The task
I need the lines below from the one with "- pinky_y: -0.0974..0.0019" down to the one with "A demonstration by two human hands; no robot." reproduced exactly, both ends included, and nothing else.

Data provided

------------------------------------------------

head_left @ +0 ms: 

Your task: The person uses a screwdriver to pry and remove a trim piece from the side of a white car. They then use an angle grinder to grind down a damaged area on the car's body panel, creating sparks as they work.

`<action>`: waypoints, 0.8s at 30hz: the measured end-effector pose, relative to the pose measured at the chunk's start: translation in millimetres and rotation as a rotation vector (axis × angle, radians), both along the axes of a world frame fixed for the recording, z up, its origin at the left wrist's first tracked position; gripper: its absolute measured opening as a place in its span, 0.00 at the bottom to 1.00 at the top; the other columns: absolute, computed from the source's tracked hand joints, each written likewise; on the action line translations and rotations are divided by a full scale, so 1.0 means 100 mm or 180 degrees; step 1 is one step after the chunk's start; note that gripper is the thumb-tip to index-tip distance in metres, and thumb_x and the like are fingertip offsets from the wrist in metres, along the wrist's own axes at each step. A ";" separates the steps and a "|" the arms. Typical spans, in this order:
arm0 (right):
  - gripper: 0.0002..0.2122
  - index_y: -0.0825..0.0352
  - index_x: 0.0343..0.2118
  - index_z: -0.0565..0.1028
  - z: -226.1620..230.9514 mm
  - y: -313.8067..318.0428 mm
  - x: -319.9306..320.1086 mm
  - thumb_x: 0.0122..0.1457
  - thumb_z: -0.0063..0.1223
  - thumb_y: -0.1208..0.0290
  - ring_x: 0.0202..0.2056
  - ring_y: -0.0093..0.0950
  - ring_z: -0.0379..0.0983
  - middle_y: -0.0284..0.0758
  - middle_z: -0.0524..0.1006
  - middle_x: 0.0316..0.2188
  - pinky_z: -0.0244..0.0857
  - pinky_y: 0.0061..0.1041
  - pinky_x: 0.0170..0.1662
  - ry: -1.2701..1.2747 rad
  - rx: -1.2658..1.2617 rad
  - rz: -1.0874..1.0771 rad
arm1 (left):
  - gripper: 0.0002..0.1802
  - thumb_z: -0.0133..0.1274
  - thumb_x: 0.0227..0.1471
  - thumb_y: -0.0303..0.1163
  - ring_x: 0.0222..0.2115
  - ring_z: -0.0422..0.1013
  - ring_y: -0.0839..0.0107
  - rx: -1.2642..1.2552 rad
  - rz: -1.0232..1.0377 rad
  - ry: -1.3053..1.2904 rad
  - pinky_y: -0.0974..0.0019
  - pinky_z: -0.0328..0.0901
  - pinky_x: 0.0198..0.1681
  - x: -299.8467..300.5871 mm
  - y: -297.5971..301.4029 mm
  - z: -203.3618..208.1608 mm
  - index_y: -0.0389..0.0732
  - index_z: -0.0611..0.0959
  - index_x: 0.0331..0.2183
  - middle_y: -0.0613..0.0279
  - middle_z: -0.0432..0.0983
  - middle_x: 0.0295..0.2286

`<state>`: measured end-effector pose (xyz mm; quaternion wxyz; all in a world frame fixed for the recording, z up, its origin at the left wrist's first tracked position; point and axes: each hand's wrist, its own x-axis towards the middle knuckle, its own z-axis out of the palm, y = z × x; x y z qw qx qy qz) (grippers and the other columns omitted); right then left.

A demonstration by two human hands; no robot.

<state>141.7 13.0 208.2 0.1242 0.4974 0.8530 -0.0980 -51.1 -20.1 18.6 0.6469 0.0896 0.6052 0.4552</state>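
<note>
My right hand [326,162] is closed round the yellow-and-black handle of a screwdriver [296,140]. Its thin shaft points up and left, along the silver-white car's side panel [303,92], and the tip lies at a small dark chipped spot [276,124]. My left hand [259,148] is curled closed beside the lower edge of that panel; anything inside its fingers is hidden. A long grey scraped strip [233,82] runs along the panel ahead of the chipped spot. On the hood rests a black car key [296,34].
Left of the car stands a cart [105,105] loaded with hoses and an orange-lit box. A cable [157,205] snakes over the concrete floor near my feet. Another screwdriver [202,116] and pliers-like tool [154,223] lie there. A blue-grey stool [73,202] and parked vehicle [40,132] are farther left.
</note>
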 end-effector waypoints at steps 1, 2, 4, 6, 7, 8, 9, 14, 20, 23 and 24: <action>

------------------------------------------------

Reply
  - pinky_y: -0.0974..0.0019
  - pinky_z: -0.0328..0.0901
  - pinky_x: 0.0198..0.1681
  - x: -299.8467..300.5871 mm
  - y: -297.5971..301.4029 mm
  - z: -203.3618..208.1608 mm
  - index_y: -0.0389..0.0732
  - index_z: -0.0611..0.0959
  - index_x: 0.0331..0.2183
  - middle_y: -0.0613..0.0279
  - middle_z: -0.0432..0.0983
  - middle_x: 0.0295..0.2286

`<state>`: measured end-effector pose (xyz mm; quaternion wxyz; all in a world frame fixed for the recording, z up, its origin at the left wrist's first tracked position; point and axes: each hand's wrist, its own x-axis towards the middle knuckle, its own z-axis out of the palm, y = z × x; x y z qw qx qy qz) (grippers and the other columns omitted); right then left.

A demonstration by two human hands; no robot.

What this exercise asked for has been supplied.